Cuando se publicó mi primera novela, solo se vendieron cuatro ejemplares. Sin quererlo, me había convertido en un autor de culto, de los que deben su éxito al prestigio de su propio fracaso.

Pasado el tiempo, en una de esas conferencias que contratan las diputaciones y a las que -salvo presentador y presentado- nadie asiste, apareció uno de aquellos lectores de mi primera novela. La traía para que se la dedicase. “A Yeyo”. Fue inevitable que nos hiciéramos amigos. Con la confianza que da la amistad, le comenté que me había hecho sentir como Swedenborg, que sólo consiguió vender cuatro ejemplares de su obra y uno fue a Kant. “¿Y quién es Kant?” preguntó entonces el amigo Yeyo.

Eugenio González, que así se llamaba, era un gran hombre en todos los sentidos aunque destacaba en el gusto por la música y la literatura del otro lado del infierno. La expresión que levantó el polvo de un camino por donde Kerouac transitaría haciendo prosa a ritmo de be-bop. Sin duda, allí empezó todo.

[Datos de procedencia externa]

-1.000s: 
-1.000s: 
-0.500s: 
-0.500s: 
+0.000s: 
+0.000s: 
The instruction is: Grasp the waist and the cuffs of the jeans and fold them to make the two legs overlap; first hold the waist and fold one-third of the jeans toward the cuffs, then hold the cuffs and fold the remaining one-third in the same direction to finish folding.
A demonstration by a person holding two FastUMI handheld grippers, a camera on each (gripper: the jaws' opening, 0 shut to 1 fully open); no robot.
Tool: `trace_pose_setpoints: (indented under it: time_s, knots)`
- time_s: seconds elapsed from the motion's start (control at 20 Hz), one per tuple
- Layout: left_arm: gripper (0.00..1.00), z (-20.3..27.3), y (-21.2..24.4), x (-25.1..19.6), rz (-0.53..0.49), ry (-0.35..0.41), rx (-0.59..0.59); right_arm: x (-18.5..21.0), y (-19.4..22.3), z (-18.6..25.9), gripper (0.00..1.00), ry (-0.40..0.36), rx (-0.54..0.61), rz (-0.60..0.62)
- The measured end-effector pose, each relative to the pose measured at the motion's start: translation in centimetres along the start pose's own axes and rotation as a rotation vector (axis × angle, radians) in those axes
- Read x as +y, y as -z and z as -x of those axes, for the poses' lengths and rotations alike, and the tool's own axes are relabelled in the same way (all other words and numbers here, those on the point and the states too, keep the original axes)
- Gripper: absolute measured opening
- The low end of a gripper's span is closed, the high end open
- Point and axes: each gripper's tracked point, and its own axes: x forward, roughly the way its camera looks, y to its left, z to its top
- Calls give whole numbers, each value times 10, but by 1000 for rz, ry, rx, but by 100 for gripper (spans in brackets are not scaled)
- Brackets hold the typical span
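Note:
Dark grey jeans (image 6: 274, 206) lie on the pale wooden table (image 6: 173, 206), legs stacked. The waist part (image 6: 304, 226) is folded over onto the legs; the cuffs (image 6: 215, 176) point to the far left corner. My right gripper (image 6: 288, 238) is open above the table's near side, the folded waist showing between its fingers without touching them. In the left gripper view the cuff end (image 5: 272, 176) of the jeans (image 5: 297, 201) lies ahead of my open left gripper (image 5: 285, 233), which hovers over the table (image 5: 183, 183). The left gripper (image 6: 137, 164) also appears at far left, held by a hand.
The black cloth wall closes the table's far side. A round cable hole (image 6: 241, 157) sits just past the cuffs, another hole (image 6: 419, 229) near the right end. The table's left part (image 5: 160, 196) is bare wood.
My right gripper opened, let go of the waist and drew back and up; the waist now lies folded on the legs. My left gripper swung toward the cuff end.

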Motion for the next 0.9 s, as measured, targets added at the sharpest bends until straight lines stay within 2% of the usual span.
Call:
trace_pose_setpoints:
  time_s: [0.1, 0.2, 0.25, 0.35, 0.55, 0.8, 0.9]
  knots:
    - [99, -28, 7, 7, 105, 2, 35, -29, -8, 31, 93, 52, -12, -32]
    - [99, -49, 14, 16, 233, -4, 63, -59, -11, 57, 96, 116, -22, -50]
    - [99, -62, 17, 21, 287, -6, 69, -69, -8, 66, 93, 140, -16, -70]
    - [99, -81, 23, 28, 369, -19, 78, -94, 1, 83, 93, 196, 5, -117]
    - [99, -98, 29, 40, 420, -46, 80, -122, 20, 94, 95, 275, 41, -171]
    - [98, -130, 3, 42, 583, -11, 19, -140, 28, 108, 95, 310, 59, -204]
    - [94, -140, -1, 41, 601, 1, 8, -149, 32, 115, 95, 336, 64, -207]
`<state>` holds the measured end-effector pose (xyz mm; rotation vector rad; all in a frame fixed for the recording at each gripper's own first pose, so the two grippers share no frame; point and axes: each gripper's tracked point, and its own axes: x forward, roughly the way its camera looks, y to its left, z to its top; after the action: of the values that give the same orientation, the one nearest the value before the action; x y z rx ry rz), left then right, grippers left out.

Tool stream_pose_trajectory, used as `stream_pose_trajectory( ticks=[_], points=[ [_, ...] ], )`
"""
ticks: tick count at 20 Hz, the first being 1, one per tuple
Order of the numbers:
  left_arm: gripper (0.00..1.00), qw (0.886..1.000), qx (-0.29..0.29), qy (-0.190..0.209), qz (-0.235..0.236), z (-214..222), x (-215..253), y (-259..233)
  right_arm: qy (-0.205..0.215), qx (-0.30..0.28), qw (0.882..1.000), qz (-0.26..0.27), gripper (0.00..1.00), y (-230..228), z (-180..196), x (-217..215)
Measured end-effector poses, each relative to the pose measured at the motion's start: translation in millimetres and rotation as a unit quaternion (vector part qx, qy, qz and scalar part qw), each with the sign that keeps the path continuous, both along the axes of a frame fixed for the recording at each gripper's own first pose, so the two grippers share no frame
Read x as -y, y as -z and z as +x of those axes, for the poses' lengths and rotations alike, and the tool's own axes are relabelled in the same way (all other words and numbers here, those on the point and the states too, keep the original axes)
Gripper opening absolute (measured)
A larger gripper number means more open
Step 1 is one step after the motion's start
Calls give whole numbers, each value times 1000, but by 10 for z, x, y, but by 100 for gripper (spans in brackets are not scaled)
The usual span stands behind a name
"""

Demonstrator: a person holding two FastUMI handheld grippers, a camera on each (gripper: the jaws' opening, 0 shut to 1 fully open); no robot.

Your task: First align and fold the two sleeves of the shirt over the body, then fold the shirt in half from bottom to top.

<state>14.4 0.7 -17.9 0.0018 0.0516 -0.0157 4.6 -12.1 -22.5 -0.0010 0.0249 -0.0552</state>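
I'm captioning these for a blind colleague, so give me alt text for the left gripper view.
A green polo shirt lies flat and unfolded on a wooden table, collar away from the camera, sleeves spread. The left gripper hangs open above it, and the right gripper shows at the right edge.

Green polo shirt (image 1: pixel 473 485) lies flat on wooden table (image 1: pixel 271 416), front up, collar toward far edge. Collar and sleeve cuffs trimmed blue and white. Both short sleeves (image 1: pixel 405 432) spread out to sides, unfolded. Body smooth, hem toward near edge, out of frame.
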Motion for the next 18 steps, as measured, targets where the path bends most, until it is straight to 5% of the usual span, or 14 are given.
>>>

Hace pocos días, Yeyo me llamó por teléfono y estuvimos hablando largo rato. De música, por supuesto, de los tiempos en los que “El Rrollo” se convirtió en movimiento social con grupos de rock urbano como Leño y colectivos como La Cochu. El Yeyo participó de los primeros fuegos junto al Mariskal Romero. Fueron días bellos y noches sublimes. Por decirlo a la manera de Kant, fueron días de porro y rosas.

También hablamos de radio, medio del que era profesor universitario, maestro de la escuela irreverente de Orson Welles en la Guerra de los Mundos. Hablamos mucho y recordamos más aún, como sólo se hace cuando el mundo está a punto de terminar. En nuestra conversación, salió a relucir Swedenborg, el sueco de escritos visionarios que tanto influyeron en Kant y, de ahí, llegamos a la caricia silenciosa de la psicodelia.

Entonces se nos quedó corto el disco de Pink Floyd dedicado a la cara oculta de la luna. Fuimos desgranando todos los temas, canturreándolos al otro lado del teléfono.

Ahora sé que Yeyo llamó para despedirse, de la misma manera que ahora sé que los otros tres ejemplares de mi primera novela también los compró él. Fue un filósofo multiplicado por cuatro hasta lo infinito y al que debo, entre otras cosas, ser lo que soy: un autor de culto. Por todo ello, Sit tibi terra levis es respuesta que poco consuela.